Internação dos menores
DANIELA FALCÃO
Jornal "Folha de São Paulo", 14/07/1999
65% dos adolescentes infratores internados deveriam cumprir medidas socioeducativas 13 mil jovens não deveriam estar 'presos'.
Dos 20 mil adolescentes que estão cumprindo medidas de privação de liberdade no Brasil, 65% não deveriam estar internados se o ECA (Estatuto da Criança e do Adolescente) fosse cumprido à risca.
Esses 13 mil adolescentes cometeram crimes contra o patrimônio (roubo, furtos e depredação) e, de acordo com os princípios do ECA, deveriam estar cumprindo medidas socioeducativas, como prestação de serviços à comunidade, com liberdade assistida.
Entretanto, a maioria termina sendo sentenciada a cumprir medidas de privação de liberdade.O artigo 122 do ECA diz que a internação só pode ser aplicada quando se tratar de ato infracional "cometido mediante grave ameaça ou violência à pessoa".
As únicas outras situações em que o adolescente pode ser internado são em caso de reincidência ou de descumprimento sucessivo da medida que havia sido imposta.
Segundo especialistas, os adolescentes infratores são equivocadamente internados porque ainda há na sociedade e, principalmente, na Justiça, uma mentalidade punitiva contra o infrator.
"A Justiça é viciada, tem uma visão carcerária, que enfatiza a punição.
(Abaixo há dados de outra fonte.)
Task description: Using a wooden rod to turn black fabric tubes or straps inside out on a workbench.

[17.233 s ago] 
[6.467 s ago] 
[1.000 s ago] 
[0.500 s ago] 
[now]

Não tem sentido um menino que roubou uma bicicleta ou que depredou algum bem ficar enchendo os centros de internação", critica Mário Volpi, representante do Unicef (Fundo das Nações Unidas para a Infância).
Embora o ECA permita a internação, o próprio artigo 122 a desaconselha ao determinar que "em nenhuma hipótese será aplicada a internação", se houver "outra medida adequada".Outro problema que contribui para que adolescentes sejam desnecessariamente internados é a dificuldade de os Estados e municípios colocarem em prática as medidas socioeducativas que poderiam ser aplicadas em substituição à internação."Medidas como a liberdade assistida carecem de condições reais de aplicação por falta de retaguardas efetivas para o encaminhamento do adolescente.
A semiliberdade também nunca foi aplicada de maneira consistente no Brasil", diz o educador Antônio Carlos Gomes da Costa.Por falhas como essas, apenas um terço dos Estados cumpre adequadamente o ECA, que completou nove anos ontem, entre os quais Rio Grande do Sul, Pará e Pernambuco (leia abaixo).
Para que as experiências bem-sucedidas sejam disseminadas, o Ministério da Justiça e o Unicef promoverão nos próximos 12 meses estudos e pesquisas de avaliação da aplicação do ECA.
Além da não-aplicação das medidas socioeducativas, as maiores violações ao ECA são a inexistência de delegacias e de varas de Proteção à Infância que investiguem e punam os autores de crimes contra crianças e adolescentes.
Na maioria dos Estados, só há delegacias para cuidar do menor infrator, embora o ECA estabeleça que deva haver uma delegacia separada para tratar de crimes cometidos contra a criança, como abuso sexual e violência familiar.Outro problema é a concentração dos centros de restrição de liberdade nas capitais, afastando o adolescente do convívio com a família e contribuindo para a superlotação. "Em vez de grandes centros na capital, como a Febem de São Paulo, os Estados deveriam construir pequenas unidades pelo interior", defende Mário Volpi.